* _WORK INSTRUCTIONS_: Going down the data below, set down exactly the line with "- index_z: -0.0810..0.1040" and each line after it through the line with "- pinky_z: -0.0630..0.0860"; no other lines.

* _DATA SEGMENT_:
☆ ☆ ☆

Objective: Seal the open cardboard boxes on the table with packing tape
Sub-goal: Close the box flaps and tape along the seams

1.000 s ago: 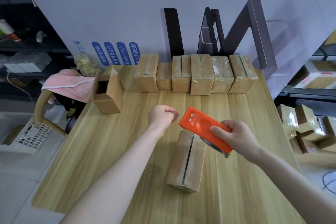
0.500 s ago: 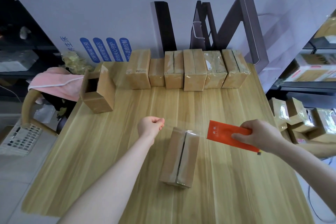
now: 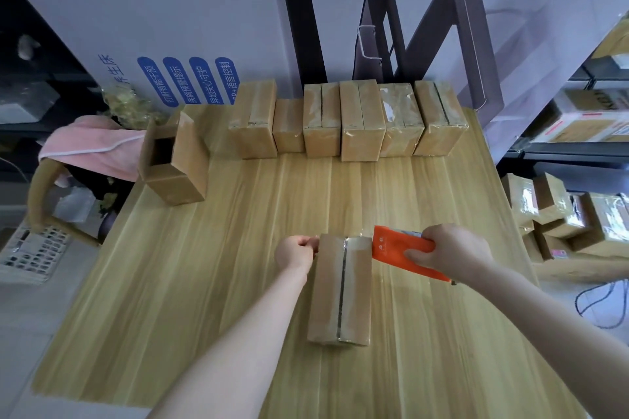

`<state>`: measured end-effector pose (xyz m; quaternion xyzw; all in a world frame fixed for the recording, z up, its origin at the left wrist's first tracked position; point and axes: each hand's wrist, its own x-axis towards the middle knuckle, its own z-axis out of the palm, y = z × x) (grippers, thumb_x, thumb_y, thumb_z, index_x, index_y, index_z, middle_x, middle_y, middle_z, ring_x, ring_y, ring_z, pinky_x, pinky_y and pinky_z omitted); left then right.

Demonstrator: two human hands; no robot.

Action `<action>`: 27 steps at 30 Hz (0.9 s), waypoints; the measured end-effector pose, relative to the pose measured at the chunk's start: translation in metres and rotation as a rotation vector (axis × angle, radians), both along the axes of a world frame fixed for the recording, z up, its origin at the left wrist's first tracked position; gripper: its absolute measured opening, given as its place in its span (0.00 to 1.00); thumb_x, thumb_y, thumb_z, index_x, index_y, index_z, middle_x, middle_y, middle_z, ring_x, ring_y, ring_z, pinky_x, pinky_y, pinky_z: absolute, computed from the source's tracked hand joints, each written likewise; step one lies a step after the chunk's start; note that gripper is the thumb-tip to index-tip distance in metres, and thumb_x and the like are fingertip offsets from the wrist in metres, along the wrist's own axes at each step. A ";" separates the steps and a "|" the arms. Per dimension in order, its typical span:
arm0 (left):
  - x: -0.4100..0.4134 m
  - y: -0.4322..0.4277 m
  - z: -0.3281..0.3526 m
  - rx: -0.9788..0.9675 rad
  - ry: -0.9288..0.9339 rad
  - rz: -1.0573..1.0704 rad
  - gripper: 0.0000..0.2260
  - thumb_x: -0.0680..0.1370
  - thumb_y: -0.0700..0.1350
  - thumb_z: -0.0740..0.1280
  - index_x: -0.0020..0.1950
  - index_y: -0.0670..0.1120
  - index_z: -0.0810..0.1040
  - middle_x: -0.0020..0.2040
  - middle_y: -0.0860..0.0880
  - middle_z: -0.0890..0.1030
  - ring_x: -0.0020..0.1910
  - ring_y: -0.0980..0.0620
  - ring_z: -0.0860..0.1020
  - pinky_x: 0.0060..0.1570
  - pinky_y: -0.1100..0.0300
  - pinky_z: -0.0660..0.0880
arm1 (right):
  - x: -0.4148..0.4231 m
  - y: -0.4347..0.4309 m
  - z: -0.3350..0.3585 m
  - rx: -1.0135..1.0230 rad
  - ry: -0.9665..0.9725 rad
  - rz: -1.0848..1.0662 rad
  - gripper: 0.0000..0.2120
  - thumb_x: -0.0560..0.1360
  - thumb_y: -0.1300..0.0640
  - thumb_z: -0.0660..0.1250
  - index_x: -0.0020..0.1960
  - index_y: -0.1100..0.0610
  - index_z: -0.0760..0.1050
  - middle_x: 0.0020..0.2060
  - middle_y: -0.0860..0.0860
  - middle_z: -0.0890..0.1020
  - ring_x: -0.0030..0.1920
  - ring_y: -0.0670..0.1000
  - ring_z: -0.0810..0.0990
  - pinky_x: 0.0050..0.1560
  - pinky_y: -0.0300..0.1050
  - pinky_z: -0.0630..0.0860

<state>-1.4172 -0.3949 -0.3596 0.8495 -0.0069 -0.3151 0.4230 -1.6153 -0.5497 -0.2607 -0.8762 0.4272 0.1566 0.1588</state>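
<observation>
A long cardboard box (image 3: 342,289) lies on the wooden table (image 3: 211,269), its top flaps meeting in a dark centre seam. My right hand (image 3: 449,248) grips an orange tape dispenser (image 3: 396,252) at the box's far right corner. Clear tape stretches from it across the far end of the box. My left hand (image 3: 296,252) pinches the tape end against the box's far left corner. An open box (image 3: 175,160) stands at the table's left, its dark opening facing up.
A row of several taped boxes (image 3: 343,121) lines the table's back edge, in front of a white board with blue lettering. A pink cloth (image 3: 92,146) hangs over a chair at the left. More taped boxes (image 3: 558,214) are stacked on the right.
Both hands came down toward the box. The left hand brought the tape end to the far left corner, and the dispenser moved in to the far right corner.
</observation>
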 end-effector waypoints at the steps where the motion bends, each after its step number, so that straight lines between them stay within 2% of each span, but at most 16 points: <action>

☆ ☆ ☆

* _PROBLEM SOLUTION_:
  - index_z: -0.0810..0.1040
  - middle_x: -0.0020..0.2040
  - middle_y: -0.0860..0.0880
  - middle_z: -0.0890..0.1030
  - ring_x: -0.0020..0.1910
  - ring_y: -0.0980..0.0620
  - ring_z: -0.0860..0.1020
  - pinky_x: 0.0060..0.1570
  - pinky_y: -0.1100..0.0300
  - pinky_z: -0.0660..0.0880
arm1 (right):
  - x: -0.4148..0.4231 m
  - y: -0.4347..0.4309 m
  - z: -0.3350..0.3585 m
  - rx: -1.0135..1.0230 rad
  - ry: -0.9665..0.9725 rad
  - rz: -1.0848..1.0662 rad
  - gripper: 0.0000..0.2120
  - thumb_x: -0.0560..0.1360
  - thumb_y: -0.1300..0.0640
  - thumb_z: -0.0660..0.1250
  - index_x: -0.0020..0.1960
  - index_y: -0.1100..0.0610
  - index_z: -0.0760..0.1050
  - middle_x: 0.0020..0.2060
  - middle_y: -0.0860..0.0860
  - middle_z: -0.0890..0.1020
  - ring_x: -0.0030..0.1920
  - ring_y: -0.0670..0.1000
  - ring_z: -0.0810..0.0990
  - pinky_x: 0.0050..0.1560
  - pinky_y: -0.0300..0.1050
  - pinky_z: -0.0630..0.0860

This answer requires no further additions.